The Gurvine family says that the soap business is another way of helping people. The family makes its soap out of 100 percent coconut oil and later adds a single fragrance to the mixture.

“A lot of soaps add blends,” Kaissa Gurvine said. “We wanted one. If you get an orange scent, that’s all you’re smelling.”

The soaps do everything from lifting a person’s mood to fighting acne, she said.

It’s vital to take care of skin and only put things on it that will help the whole body, Kaissa Gurvine said.

“Our skin is the (body’s) biggest organ,” she said. “We need to be putting the best things on it to be absorbed into the blood stream.”

Anytime a soap causes itching, that’s an indication there’s a problem with it. The family promotes what it calls “The Healing Soap” that’s made of lemongrass and poppy seeds. On the family’s Facebook page, it reports that “Lemongrass oil promotes healthy, smooth skin and reduces the appearance of scars and blemishes. The scent has grounding and uplifting properties. The added poppy seeds exfoliate and nourish skin.”

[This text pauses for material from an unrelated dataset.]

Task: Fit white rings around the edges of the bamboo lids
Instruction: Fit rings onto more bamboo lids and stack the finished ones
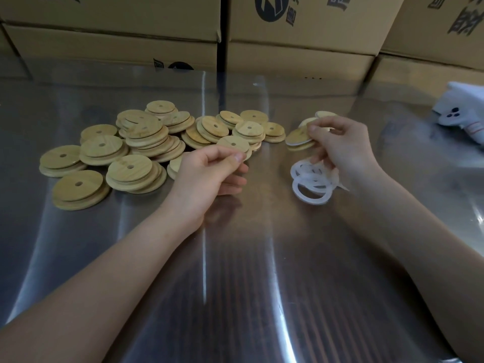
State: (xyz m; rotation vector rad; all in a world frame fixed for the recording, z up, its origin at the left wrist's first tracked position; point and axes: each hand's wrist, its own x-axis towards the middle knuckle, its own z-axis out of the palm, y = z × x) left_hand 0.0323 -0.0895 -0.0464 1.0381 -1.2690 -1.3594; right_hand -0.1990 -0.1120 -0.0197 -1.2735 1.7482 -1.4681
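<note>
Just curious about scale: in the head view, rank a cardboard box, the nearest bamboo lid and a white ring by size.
1. cardboard box, by far.
2. bamboo lid.
3. white ring, looking only slightly smaller than the lid.

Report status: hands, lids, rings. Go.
Left hand pinches a bamboo lid at the pile's edge. Right hand holds a ringed lid. Loose white rings heaped below it. Nothing blocking.

Stacked printed cardboard boxes [301, 35] line the far edge of the reflective metal counter [248, 271]; a white cloth-like object [462, 112] lies at right.
</note>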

While it’s important to use the right kind of soap on the skin, it’s also vital to eat the right kinds of food to help the digestive track, says the Gurvine family.

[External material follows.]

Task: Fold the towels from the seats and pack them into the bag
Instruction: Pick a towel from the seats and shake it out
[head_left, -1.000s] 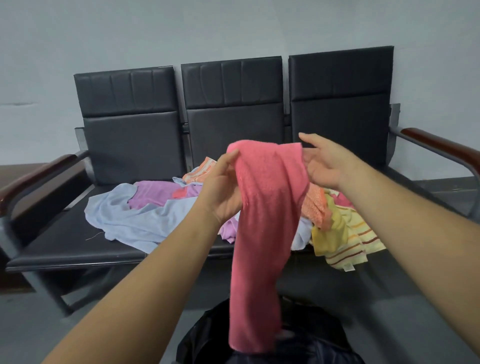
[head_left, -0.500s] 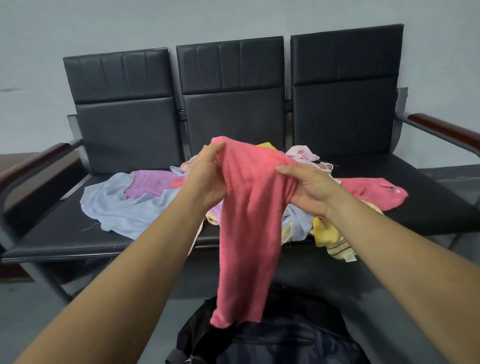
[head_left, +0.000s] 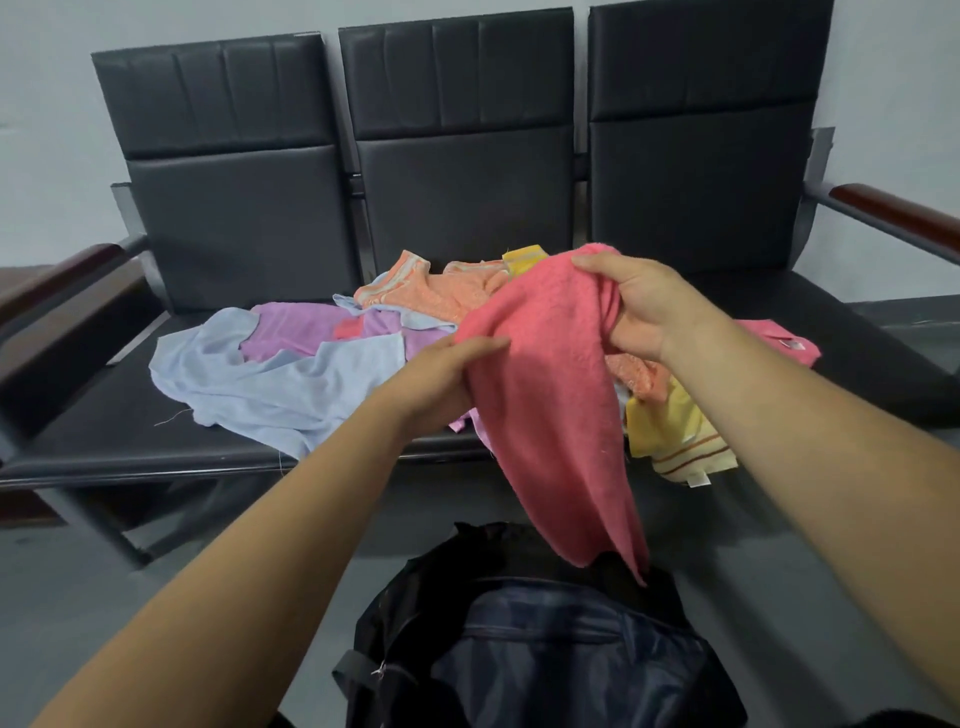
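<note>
Since half a second ago we have lifted our right hand (head_left: 644, 306) up and to the right and lowered our left hand (head_left: 441, 384), so the pink terry towel (head_left: 550, 405) now has its top edge slanting up to the right. Both sets of fingers are curled, gripping that edge. Its long axis hangs downward, the tip drifting right, over the dark fabric bag (head_left: 545, 654), in front of the black padded seats (head_left: 93, 431) strewn with loose coloured towels (head_left: 270, 384).

The setting was a waiting area, as in an office or public building. Three linked black padded seats (head_left: 457, 208) stood in one row on a shared metal frame (head_left: 104, 532). Wood-topped armrests (head_left: 893, 213) closed both ends. A bare pale wall (head_left: 52, 104) stood behind, and the floor (head_left: 78, 623) was plain grey.
</note>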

Kaissa Gurvine says that often people assume that certain foods will make them sick and that they must live with it. It doesn’t have to be that way, she said.

“Many people feel their uncomfortableness is normal,” Kaissa Gurvine said. “If we are digesting properly, we should feel good.”

The family’s gluten free mixes help with the digestive track. The mixes come dairy and sugar free, but they still taste great, she said.

“You ought to taste the cake,” Kaissa Gurvine said.

As Rexburg transplants, the family moved here recently because of what the Upper Valley region provided.

“It seemed like a beautiful place, and we wanted a change,” Kaissa Gurvine said. “It just spoke to us.”

The Gurvines have six children ages 5 to 22 years old. They live on a mini-farm where Joel Gurvine is currently building a home for the family.

In the meantime, the Gurvines keep busy with the family’s new business. Despite being in business just a short time, the family has experienced great success. If it got any busier, Kaissa Gurvine says she couldn’t keep up with it.

Kaissa Gurvine says that Kayleigh Gurvine brings a youthful spirit to the family’s entrepreneurial spirit.

“She’s the youngness,” she said. “She comes up with design ideas of what the kids will like. She’s doing a lot of the manual labor. We’re all really doing it together.”